Background: Unconventional γδ T lymphocytes are innate immunity effectors bearing very strong anti-tumoral activity. Previous studies have documented that malignant B cells are highly sensitive to γδ T cells mediated cellular toxicity. IPH1101 is a chemically-synthesized, specific antigen for γδ T cells: IPH1101 triggers the synthesis of pro-inflammatory cytokines by γδ T cells - inducing the recruitment of other cell effectors and facilitating implementation of an adaptive response - and potentiates the direct cytotoxic activity of γδ T cells against a large number of tumor B-cell lines. Also, IPH1101-activation of γδ T cells in the presence of low doses of IL-2 leads to their proliferation and differentiation into effectors capable of mediating ADCC. ADCC is the main known molecular mechanism underlying rituximab bioactivity. Increasing the number and the activation of killer lymphocytes mediating ADCC is crucial for therapeutic potency and deserves to be tested in a clinical trial. The purpose of this study is to assess the clinical efficacy, the biological activity, and the safety of the association of IPH1101 with low doses of IL-2, combined to a standard rituximab re-treatment, in patients with Follicular Lymphoma.

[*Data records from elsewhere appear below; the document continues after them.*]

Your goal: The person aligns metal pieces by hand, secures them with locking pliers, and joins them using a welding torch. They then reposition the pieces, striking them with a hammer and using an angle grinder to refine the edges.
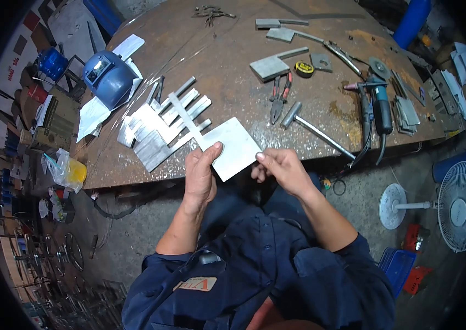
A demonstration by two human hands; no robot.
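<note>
A flat, square metal plate with a narrow bar extending from its upper left corner [231, 144] is held at the table's front edge. My left hand [201, 171] grips its left side, thumb on top. At the right corner, my right hand [280, 168] pinches the plate between thumb and fingers. Left of the plate, similar metal plates with bars [151, 148] lie in an overlapping pile. Beyond it on the table are pliers with red and black handles [280, 99] and a hammer [321, 132].
A blue welding helmet [110, 80] rests at the table's left. An angle grinder [380, 104], a yellow tape measure [304, 69], a welding electrode holder [354, 87] and more barred plates [270, 67] lie at the right. A drink bag [71, 169] hangs by the left edge; a fan [460, 209] stands right.
</note>
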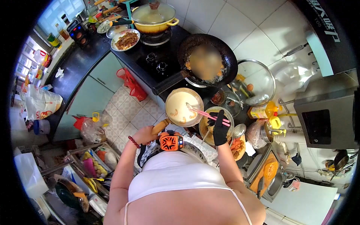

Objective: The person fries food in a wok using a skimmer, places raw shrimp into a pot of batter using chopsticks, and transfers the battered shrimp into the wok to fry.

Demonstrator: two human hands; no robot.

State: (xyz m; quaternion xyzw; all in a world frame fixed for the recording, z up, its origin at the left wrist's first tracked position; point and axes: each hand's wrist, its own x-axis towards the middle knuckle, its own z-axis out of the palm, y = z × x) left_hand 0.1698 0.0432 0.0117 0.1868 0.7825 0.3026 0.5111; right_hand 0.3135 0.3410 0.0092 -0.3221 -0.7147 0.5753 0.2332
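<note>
Head view — pink chopsticks (205,113) over pan (201,101)
Your left hand (145,135) grips the pan's handle (160,126), your right hand (220,128) the chopsticks — wok (227,49) beyond both.

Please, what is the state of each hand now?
Left hand: closed, holding the pan by its handle.
Right hand, gloved: closed, holding the pink chopsticks.

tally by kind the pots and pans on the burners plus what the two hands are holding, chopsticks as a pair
Lidded yellow pot on a burner: 1
Wok on a burner: 1
Wooden-handled pan in the left hand: 1
Pair of pink chopsticks in the gloved right hand: 1
Total: 4
</note>
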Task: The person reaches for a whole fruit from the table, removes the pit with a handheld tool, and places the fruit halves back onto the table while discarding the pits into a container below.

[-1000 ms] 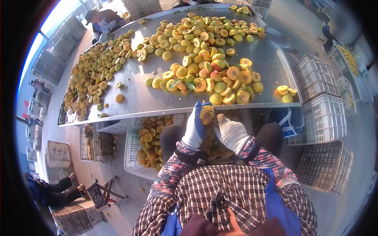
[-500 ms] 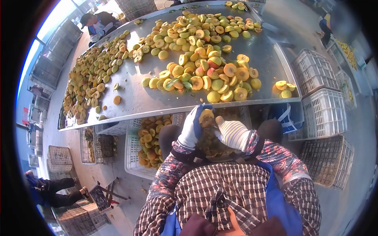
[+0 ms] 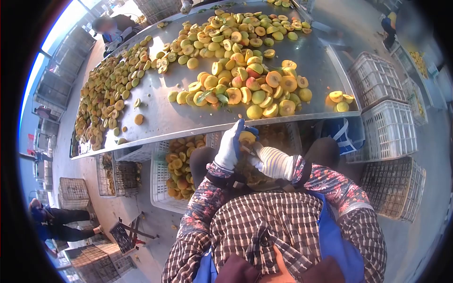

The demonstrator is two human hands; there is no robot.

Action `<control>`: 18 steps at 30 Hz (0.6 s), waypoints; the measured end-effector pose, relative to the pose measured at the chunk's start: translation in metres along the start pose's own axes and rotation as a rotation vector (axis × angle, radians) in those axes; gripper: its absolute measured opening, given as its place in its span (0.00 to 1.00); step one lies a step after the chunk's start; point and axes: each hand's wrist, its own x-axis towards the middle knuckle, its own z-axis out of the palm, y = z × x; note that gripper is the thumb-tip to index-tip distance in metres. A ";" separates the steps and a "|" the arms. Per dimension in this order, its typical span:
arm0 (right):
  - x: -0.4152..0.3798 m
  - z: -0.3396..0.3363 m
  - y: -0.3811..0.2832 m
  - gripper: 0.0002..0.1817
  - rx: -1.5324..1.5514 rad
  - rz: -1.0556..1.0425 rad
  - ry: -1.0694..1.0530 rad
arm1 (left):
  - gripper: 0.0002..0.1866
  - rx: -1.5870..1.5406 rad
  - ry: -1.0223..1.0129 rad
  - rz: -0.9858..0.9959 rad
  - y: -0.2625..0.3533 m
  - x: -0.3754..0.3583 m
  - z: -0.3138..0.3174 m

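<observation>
My left hand, in a white glove with blue fingertips, grips a yellow peach half just below the table's front edge. Close beside it, my right hand wears a striped glove, its fingers curled near the underside of the fruit. Something thin seems to stick out of the right fingers, too small to make out. Beyond both hands, a pile of cut peaches lies on the metal table. Under my hands is a container of dark yellowish pieces, partly hidden.
To the left of my knees stands a white crate filled with peach halves. Stacked crates stand at the right. Three peach pieces lie at the table's right corner. Another person works at the far left side.
My right hand has turned and dropped slightly, its thumb no longer raised beside the fruit. My left hand still holds the peach half in nearly the same place.
</observation>
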 end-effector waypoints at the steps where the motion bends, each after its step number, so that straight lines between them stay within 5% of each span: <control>1: -0.001 -0.003 -0.008 0.21 0.245 0.076 -0.031 | 0.27 -0.077 0.013 -0.016 -0.002 0.002 0.001; 3: -0.006 -0.004 -0.017 0.20 0.496 0.158 -0.071 | 0.27 -0.158 0.033 -0.040 -0.009 0.000 0.002; 5: -0.010 -0.006 -0.020 0.19 1.076 0.428 -0.235 | 0.25 -0.239 -0.003 0.044 -0.007 -0.004 0.008; 9: -0.013 -0.003 -0.020 0.18 1.520 0.486 -0.265 | 0.25 -0.401 0.107 -0.116 -0.002 -0.001 0.017; 14: -0.019 -0.004 -0.017 0.19 1.705 0.481 -0.288 | 0.25 -0.525 0.115 -0.130 -0.011 0.006 0.015; 17: -0.035 -0.017 -0.024 0.17 1.490 0.351 -0.233 | 0.26 -0.740 0.208 -0.037 -0.022 0.021 -0.005; 18: -0.037 -0.022 -0.014 0.17 1.308 0.362 -0.188 | 0.25 -0.603 0.292 -0.022 -0.029 0.019 -0.017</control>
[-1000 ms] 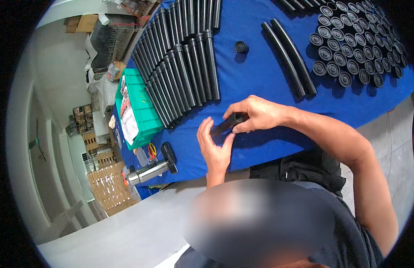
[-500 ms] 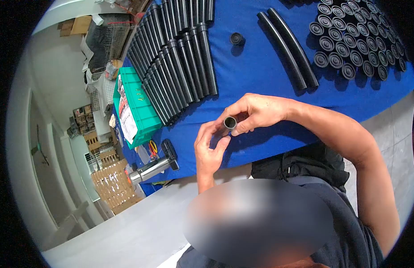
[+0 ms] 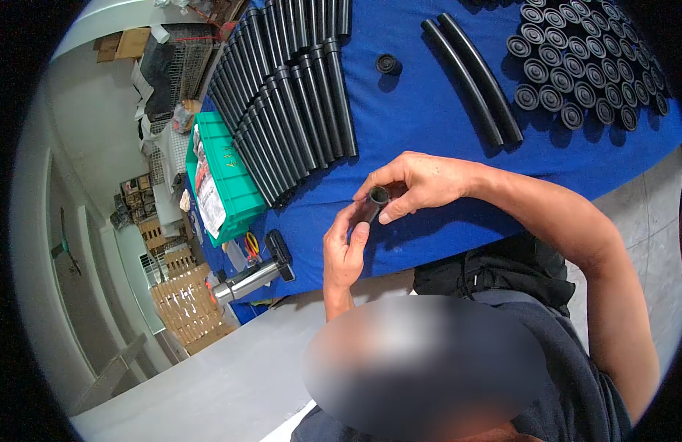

Method: This is an open label, multinational study consisting of a Phase I like dose-escalation part, followed by Phase II part. Here are reported the Phase I part results. The study population is patients presenting Follicular non-Hodgkin’s Lymphoma, relapsing after 1 or 2 lines of previous therapy, with at least 1 rituximab-containing line. Rituximab (375 mg/m2) was administered 4 times weekly. IPH1101 (750 mg/m2) was administered i.v. three times (every 3 weeks), the first administration being one day after the second rituximab infusion. IL-2 courses consisted in s.c. daily administrations for 5 days, starting on the same day of each IPH1101 administration. All patients participating in this Phase I like period were to be enrolled sequentially with an interval of at least 15 days for evaluation of potential dose limiting toxicity (DLT) occurrence.
Results: Six patients were part of the phase I: 3 at IL-2 dose level of 4 MIU and 3 at IL-2 dose level 8 MIU, the targeted dose. No patient presented a DLT as defined in the protocol. One patient treated at the dose level of 8 MIU withdrew the study treatment after the second administration of IL-2 of cycle 2 mainly due to grade 3 asthenia (SAE) and grade 2 vomiting and epigastralgia. At dose level IL-2 of 4 MIU, 2 SAEs were reported: a grade 3 hypotension and a grade 3 ALAT elevation. Most reported adverse events were mild or moderate, mainly nausea, IL-2 injection site reaction, vomiting, diarrhoea, and grade 1 or 2 pyrexia. Their frequency was higher in the cohort treated with 8 MIU of IL2. Pharmacology of IPH1101/IL-2 in this phase I part, based on a weekly monitoring of blood γδ T cells and on dosages of early released plasma cytokines, shows γδ T cells are very efficiently expanded, in an IL-2 dose-dependent fashion and with slow return to baseline. Pro-inflammatory cytokines are released at each IPH1101/IL-2 injections. No unexpected immuno-biological event was reported.
Conclusion: These observations showing a good safety and immuno-biological efficacy profile of the combination of rituximab, IPH1101 and low dose IL-2, have allowed the start of the Phase II part of the study with IPH1101/ IL-2 dose of 8 MIU combined with rituximab in patients with follicular lymphoma. The recruitment is ongoing.
Disclosures: Laurent:Innate Pharma: Consultancy, Honoraria. Rossi:Innate Pharma: Consultancy, Honoraria. Van Den Neste:Innate Pharma: Honoraria. Audibert:Innate Pharma: Employment. Le Gouill:Innate Pharma: Honoraria. Feugier:Innate Pharma: Honoraria. Sicard:Innate Pharma: Employment. Ingoure:Innate Pharma: Employment. Soule:Innate Pharma: Employment. Lafaye de Micheaux:Innate Pharma: Employment.